“I was always falling in precocious child love with the most inappropriate people, but always the people you’d least expect: the grown up (probably homeless) man who smoked cigarettes all day in the park near our apartment, the uncoordinated boy with the unfortunate skin who sat across from me in the band, the social studies teacher. It has always been my tendency to swoon over the safest available target, the one least likely to draw the affections of anyone else. My favorite New Kid on the Block was Jonathan, for fuck’s sake. I knew in my heart that I would never in life have a shot with the smooth, adorable front man who got all the solos, that a Jordan or Joey would never be within my reach, so I focused my attentions on the shy one who danced and sang in the background. I’m a fan of low-hanging ambiguously gay fruit.” (82-3)

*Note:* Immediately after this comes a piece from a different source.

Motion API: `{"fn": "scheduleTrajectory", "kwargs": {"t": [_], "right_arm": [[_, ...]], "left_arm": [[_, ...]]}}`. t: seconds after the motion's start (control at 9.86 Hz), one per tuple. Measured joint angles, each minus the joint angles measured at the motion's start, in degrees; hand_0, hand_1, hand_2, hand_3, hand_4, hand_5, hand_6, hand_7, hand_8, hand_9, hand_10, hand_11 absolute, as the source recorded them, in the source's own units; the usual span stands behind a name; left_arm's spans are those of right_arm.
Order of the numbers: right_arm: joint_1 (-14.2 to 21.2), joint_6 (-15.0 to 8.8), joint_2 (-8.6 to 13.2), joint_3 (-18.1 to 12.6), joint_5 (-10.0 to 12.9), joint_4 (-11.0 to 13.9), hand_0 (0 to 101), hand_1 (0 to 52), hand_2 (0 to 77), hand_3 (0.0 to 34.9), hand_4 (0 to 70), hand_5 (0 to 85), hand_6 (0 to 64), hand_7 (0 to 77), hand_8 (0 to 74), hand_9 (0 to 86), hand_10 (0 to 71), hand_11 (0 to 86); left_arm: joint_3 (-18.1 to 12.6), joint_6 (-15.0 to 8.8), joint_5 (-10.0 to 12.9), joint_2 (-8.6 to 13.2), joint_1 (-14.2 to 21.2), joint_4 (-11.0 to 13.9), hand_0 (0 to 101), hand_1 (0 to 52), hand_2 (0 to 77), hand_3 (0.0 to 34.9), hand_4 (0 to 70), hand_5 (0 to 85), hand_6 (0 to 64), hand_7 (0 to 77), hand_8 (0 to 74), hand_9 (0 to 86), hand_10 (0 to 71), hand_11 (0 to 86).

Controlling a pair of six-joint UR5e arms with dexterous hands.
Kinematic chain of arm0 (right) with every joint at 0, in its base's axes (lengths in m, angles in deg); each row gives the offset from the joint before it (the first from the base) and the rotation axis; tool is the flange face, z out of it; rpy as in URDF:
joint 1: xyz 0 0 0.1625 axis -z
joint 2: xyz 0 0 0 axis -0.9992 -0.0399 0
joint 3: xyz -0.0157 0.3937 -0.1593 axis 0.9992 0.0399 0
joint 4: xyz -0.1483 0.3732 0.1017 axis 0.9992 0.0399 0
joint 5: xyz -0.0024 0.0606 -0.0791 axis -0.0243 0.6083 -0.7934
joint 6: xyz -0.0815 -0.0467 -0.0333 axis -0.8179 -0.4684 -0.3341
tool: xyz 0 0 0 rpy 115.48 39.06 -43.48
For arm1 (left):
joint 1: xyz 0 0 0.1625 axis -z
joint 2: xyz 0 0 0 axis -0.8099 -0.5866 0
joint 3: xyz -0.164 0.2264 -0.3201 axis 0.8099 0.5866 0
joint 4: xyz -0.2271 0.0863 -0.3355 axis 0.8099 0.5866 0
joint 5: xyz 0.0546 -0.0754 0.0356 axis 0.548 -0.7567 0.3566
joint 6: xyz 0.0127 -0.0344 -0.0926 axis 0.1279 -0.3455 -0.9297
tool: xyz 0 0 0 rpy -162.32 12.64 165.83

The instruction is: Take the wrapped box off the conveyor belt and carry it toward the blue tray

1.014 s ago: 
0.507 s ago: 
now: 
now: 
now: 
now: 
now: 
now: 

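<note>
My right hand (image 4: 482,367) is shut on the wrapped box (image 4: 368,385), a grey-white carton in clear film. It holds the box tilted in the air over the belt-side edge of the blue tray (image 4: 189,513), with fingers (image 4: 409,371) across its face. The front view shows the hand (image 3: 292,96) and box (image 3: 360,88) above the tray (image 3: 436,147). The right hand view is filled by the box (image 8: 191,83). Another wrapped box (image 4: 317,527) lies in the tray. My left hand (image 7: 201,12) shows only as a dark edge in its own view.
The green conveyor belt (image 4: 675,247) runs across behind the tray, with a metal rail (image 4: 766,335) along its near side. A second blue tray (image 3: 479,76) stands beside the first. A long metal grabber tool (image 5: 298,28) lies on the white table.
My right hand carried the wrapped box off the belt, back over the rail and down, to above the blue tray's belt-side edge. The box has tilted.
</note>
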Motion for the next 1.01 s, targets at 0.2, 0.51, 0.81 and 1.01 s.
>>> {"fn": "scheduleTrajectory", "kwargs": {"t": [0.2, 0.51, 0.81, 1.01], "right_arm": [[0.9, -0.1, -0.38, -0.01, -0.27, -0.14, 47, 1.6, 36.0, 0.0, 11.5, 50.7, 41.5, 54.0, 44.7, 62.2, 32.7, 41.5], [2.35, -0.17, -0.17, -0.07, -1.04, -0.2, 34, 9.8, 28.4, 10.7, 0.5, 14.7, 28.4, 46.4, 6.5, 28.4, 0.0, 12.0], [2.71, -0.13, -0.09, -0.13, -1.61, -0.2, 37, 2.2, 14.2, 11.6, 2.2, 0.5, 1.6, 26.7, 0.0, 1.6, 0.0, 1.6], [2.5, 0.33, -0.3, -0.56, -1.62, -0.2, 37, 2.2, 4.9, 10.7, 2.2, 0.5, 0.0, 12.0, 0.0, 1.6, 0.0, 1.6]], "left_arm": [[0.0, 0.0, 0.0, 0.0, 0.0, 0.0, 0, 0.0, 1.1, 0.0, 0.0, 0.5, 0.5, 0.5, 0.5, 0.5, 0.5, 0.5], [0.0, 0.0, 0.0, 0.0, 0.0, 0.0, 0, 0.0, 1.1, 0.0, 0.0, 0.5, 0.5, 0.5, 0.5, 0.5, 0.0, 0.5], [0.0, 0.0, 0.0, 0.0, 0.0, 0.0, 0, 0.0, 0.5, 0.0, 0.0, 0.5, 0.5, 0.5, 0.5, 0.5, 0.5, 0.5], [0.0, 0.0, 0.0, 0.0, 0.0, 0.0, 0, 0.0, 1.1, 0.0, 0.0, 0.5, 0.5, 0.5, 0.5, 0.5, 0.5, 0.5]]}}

“Being jealous because some bitch has a dude is like being jealous of a goddamned stomachache: I’ve had one before; and while what I did to get it might have been fun, once I’m actually stuck with it, it kind of TOTALLY FUCKING SUCKS. If I knew one single woman who was marrying UP I might change my tune, but everyone I know is sucking the dick of a regular, broke-ass dude.” (220)
“I’m thrilled to pieces that you have to sit down at the kitchen table once a week with a shoebox of receipts and explain to a grown fucking man why having money to pay the electric bill is more important than upgrading his game console, but please wake me up when we get to the part that makes me feel bad about myself. Maybe the noise from the bouncing check will be loud enough to do it.” (226)

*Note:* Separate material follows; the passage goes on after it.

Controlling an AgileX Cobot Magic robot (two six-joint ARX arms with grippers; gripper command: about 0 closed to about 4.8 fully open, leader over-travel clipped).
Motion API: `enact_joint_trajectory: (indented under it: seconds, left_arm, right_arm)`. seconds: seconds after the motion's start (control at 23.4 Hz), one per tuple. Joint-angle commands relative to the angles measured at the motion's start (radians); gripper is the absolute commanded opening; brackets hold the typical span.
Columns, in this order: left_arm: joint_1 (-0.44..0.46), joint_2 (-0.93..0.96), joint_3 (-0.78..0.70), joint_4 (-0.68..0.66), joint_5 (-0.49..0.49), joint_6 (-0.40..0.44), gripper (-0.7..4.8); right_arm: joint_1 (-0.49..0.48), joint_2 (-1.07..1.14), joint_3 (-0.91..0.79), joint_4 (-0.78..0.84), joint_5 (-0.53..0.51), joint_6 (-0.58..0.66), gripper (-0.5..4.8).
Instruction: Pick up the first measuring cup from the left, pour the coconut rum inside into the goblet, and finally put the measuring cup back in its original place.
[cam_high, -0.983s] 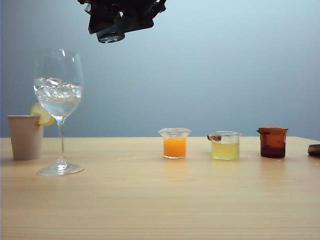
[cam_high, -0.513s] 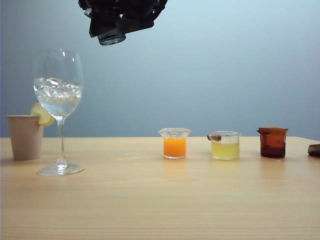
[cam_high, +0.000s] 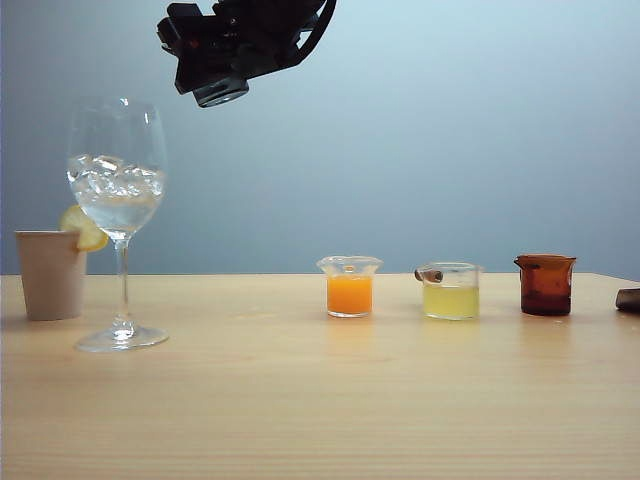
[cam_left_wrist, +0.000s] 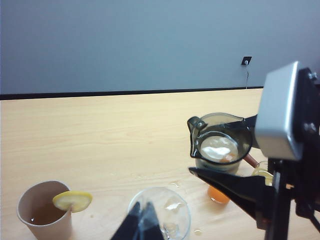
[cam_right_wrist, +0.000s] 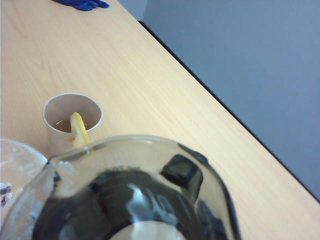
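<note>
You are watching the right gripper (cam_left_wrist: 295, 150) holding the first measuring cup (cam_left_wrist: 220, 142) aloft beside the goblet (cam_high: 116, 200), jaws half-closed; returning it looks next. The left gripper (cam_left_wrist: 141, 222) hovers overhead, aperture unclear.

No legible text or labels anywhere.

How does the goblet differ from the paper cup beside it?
The goblet is clear, stemmed glass and much taller; the paper cup is opaque beige and squat. The goblet holds ice in clear liquid; the paper cup carries a lemon slice on its rim. Both stand upright on the table.
</note>
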Motion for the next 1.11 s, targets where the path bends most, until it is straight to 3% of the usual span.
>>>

so, i’m officially in love with this woman. nehal told me about her blog sometime last year, and because of the choices of font colour, i couldn’t really ever read it. but here comes this collection of essays and boom-regular black text in a bound book form of essays-all over it like russell on kimora when he was trying hard to prove his prowess. i’ll admit that i felt some feelings when i saw the wedding photo of an old imaginary flame, but what exactly am i jealous of? i don’t really believe in marriage. perhaps it was the reminder that i have a penchant for the impossible, and i’m trying to live in my mind without delusion (if you’re an interesting person who’s honest and down for 6 months on, 6 months off-holla) and there are those who keep hooking me back (though at least for shorter intervals-phew). i mean-i am obviously immune to the nice folk who are very dedicated to badgering me with daily messages over many mediums that sadly don’t have anything interesting to say or report because they don’t read any books and do not do anything but work.
“Considering the number of 30+ year old dudes I still know living at home or still sleeping on some bitch’s couch or still subsisting on ramen and potato chips, I’d say I’ve kept this ship afloat pretty well.” (94)

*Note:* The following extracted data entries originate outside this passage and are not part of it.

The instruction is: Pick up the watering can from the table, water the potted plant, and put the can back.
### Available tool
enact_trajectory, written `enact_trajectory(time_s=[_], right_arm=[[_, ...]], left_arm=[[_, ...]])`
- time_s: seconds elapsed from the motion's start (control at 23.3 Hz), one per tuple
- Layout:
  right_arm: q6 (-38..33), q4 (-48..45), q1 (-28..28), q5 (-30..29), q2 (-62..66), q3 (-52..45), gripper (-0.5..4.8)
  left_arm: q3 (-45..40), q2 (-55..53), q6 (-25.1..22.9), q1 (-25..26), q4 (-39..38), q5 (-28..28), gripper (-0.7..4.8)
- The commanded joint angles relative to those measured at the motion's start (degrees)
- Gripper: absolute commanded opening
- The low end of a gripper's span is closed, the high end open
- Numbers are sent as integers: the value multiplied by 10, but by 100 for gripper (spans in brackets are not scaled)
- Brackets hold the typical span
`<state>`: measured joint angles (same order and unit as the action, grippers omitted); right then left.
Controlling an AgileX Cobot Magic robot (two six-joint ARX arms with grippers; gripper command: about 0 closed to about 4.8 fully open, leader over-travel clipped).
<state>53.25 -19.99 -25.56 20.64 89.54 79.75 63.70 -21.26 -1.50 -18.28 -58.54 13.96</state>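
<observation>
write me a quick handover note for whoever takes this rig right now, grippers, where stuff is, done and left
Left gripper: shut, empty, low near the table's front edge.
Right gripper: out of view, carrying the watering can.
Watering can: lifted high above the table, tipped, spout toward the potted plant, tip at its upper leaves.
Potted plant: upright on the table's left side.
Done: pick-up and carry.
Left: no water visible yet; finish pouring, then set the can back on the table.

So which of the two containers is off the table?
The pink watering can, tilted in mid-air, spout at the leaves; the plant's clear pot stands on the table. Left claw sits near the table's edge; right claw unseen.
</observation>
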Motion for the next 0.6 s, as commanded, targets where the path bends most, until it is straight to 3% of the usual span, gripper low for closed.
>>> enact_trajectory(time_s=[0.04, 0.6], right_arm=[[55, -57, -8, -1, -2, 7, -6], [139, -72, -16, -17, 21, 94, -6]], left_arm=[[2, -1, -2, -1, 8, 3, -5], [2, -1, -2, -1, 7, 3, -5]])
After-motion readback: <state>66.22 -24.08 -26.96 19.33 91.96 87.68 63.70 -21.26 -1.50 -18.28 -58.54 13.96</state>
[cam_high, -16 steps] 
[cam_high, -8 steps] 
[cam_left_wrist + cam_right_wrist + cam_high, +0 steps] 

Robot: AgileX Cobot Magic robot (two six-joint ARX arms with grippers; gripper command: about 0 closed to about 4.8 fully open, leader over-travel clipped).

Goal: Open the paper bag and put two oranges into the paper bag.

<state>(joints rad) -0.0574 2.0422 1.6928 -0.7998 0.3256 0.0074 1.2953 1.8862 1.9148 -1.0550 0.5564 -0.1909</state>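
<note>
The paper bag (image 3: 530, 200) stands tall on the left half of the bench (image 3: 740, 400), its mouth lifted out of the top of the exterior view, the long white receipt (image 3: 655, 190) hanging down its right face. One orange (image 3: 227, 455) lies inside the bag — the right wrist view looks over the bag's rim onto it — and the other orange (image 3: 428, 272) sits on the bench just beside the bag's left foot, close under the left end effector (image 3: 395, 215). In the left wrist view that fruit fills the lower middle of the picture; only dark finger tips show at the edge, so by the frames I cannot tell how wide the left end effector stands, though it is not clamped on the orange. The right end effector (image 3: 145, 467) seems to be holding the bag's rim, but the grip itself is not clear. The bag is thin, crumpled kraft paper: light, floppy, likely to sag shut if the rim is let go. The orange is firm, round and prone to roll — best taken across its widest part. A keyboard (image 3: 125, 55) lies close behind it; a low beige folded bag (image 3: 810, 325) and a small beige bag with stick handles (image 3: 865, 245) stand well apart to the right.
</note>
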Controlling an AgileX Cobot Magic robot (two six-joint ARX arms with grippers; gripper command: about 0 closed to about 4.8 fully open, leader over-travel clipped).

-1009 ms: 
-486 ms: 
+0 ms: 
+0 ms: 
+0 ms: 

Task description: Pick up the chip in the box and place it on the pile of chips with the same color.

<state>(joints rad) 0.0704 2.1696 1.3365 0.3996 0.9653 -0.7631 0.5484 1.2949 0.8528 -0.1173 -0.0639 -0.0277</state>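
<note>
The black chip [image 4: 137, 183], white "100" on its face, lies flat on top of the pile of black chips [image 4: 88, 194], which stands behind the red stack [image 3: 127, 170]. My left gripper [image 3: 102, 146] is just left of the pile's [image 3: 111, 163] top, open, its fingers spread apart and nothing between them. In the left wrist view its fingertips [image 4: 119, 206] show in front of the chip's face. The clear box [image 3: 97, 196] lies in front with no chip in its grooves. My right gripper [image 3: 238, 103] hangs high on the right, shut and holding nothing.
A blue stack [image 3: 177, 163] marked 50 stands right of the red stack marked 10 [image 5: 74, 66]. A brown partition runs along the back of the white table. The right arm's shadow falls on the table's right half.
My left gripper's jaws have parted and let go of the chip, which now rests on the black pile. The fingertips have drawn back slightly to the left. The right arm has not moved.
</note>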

”I wasn’t even getting attached until you made me feel like it was okay to get attached. And now I’ve been punished for something I hadn’t even wanted to do in the first place.” (25)
“Has this motherfucker ever met a woman before?! Has no one told him the ladybody rules?” (30)
“1.My neck is crazy hyperpigmented; it’s basically every shade in the pantone African-American skin collection, from Smokey Robinson to Amistad” (35)
“That is the worst part of the walk of shame, the tasting of last night’s dinner and some dude’s dirty balls on my breath while standing awkwardly in line at Starbucks, tongue fiddling with the grime on my teeth.” (38)
“It is assumed, naturally, that since I haven’t seen you in two weeks, and you sent a sort of ambivalent mean-ass text yesterday, and I ordered and drank an entire bottle of French wine at dinner, that once we get back to my place I expect you to eat me out while pretending to like it while I pretend you are good at it.” (126)
“An avid masturbator, I had grown bored with my imagination’s ability to come up with new ways for Tom Cruise and Method Man to fuck me.” (127)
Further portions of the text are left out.